Je suis intimement persuadé que vous auriez aussi pu être moteur de moyens   pour faciliter le lien des résidents avec leurs familles : installation de chapiteaux, moyens humains…

Vous auriez obligé certaines collectivités locales ou départements à se mobiliser sans se retrancher derrière le « parapluie de la responsabilité ». Vos préconisations ou décisions ont renforcé le grand silence et parfois même favorisé les refus de ces collectivités. On peut se poser la question si ce n’était pas plus facile et que vous aviez « bon dos » ?

Il reste maintenant à lutter contre le « syndrome de glissement » qui a pu affecter nos ainés. Un EPHAD se doit de fonctionner en tandem : personnel et familles dans l’intérêt du résident. Depuis le 13 mars, nous familles, sommes à leur disposition, souhaitons avoir la possibilité d’être consultés plutôt qu’oubliés.

Être locomotive de l’interdiction, c’est protecteur

Être locomotive de liberté n’est pas une contradiction ».

[1] Selon la DGS, au 2 juin 2020, le nombre de décès en établissements sociaux et médico-sociaux s’élève désormais à 10.350 (APM international).

[2] D. Graeber, Bureaucratie, LLL éd., 2015, p. 167.

[3] E. Hirsch, Médecine et éthique, Le devoir d’humanité, cerf, 1990, p. 269.

[4] C. Hazif-Thomas, Le silence des questions sur la mort des aînés liée au COVID-19, NPG (2020) 20, 125-7.

[5] Dans les Ehpad décimés par le coronavirus, « c’est un cauchemar collectif », par Béatrice Jérôme et Lorraine de Foucher, Le Monde du 2 avril 2020, « A Salbris, l’épidémie de Covid-19 a d’abord frappé l’encadrement. Contaminé, le directeur a dû confier les commandes de l’établissement d’une centaine de lits à sa remplaçante le 23 mars. Elle témoigne du « rouleau compresseur » auquel elle a dû faire face « en catastrophe ». La mort, fulgurante, s’était engouffrée dans les lieux avant son arrivée. Le 26 mars, trois personnes âgées sont parties en une seule nuit. « Les gens meurent seuls. C’est inhumain. Il n’y a plus d’humanité. L’épidémie nous condamne à nier l’humain », continue-t-elle, en pleurs. », https://www.lemonde.fr/societe/article/2020/04/02/dans-les-ehpad-decimes-par-le-coronavirus-c-est-un-cauchemar-collectif_6035349_3224.html.

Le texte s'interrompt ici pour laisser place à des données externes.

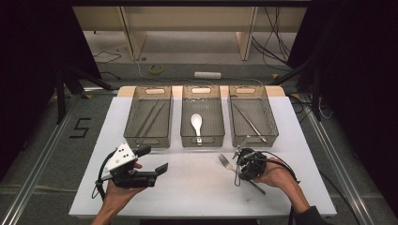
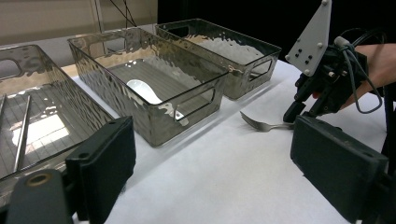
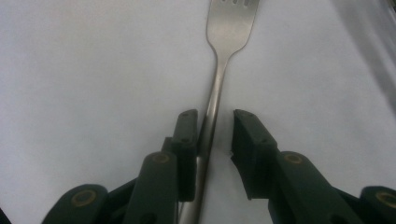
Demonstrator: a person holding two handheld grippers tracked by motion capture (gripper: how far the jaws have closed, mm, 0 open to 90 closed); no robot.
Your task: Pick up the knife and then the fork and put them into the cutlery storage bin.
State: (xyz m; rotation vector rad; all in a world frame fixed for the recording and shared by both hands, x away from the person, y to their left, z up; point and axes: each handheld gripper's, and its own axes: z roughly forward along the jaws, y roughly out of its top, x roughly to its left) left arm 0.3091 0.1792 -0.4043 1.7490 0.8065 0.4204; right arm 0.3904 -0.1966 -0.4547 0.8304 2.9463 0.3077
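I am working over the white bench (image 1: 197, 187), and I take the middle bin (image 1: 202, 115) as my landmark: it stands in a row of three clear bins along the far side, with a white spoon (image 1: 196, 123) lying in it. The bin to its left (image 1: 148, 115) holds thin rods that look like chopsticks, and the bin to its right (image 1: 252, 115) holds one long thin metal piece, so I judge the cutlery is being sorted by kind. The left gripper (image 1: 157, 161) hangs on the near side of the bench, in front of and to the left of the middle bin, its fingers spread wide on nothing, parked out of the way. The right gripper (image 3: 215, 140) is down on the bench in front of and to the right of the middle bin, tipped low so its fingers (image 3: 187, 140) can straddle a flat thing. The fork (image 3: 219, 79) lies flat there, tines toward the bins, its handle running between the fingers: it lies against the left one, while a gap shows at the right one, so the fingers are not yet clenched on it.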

[6] Dès les premières semaines de la pandémie, la France a été très en deçà de la moyenne des pays de l’OCDE sur la quantité de tests administrés aux probables malades du Covid-19 et à leurs contacts, voir ici « Le ratage de la France sur les tests du Covid-19 », Podcasts Pandémie, publié le 1er Mai sur le site du Monde, https://www.lemonde.fr/podcasts/article/2020/05/01/le-ratage-de-la-france-sur-les-tests-covid-19_6038386_5463015.html

[7] P-M. Charazac, Covid-19 et remaniement des défenses contre la dépression chez les soignants en Ehpad, NPG, 2020, sous presse.

[8] G. Agamben, Qu’est-ce que le contemporain ? Rivages poche, Petite Bibliothèque, Paris, 2008.

[9] J-M Pottier, Les pandémies s’attaquent à la confiance, Sciences Humaines, juin 2020, n°326 : p. 12.

[10] P. Bruckner, La société du mètre et demi, Le Point 2488, 30 avril 2020, p. 91-3.

[11] K. Daoud, Serrer la main à un numéro, Le Point 2492, 28 mai 2020, p. 114.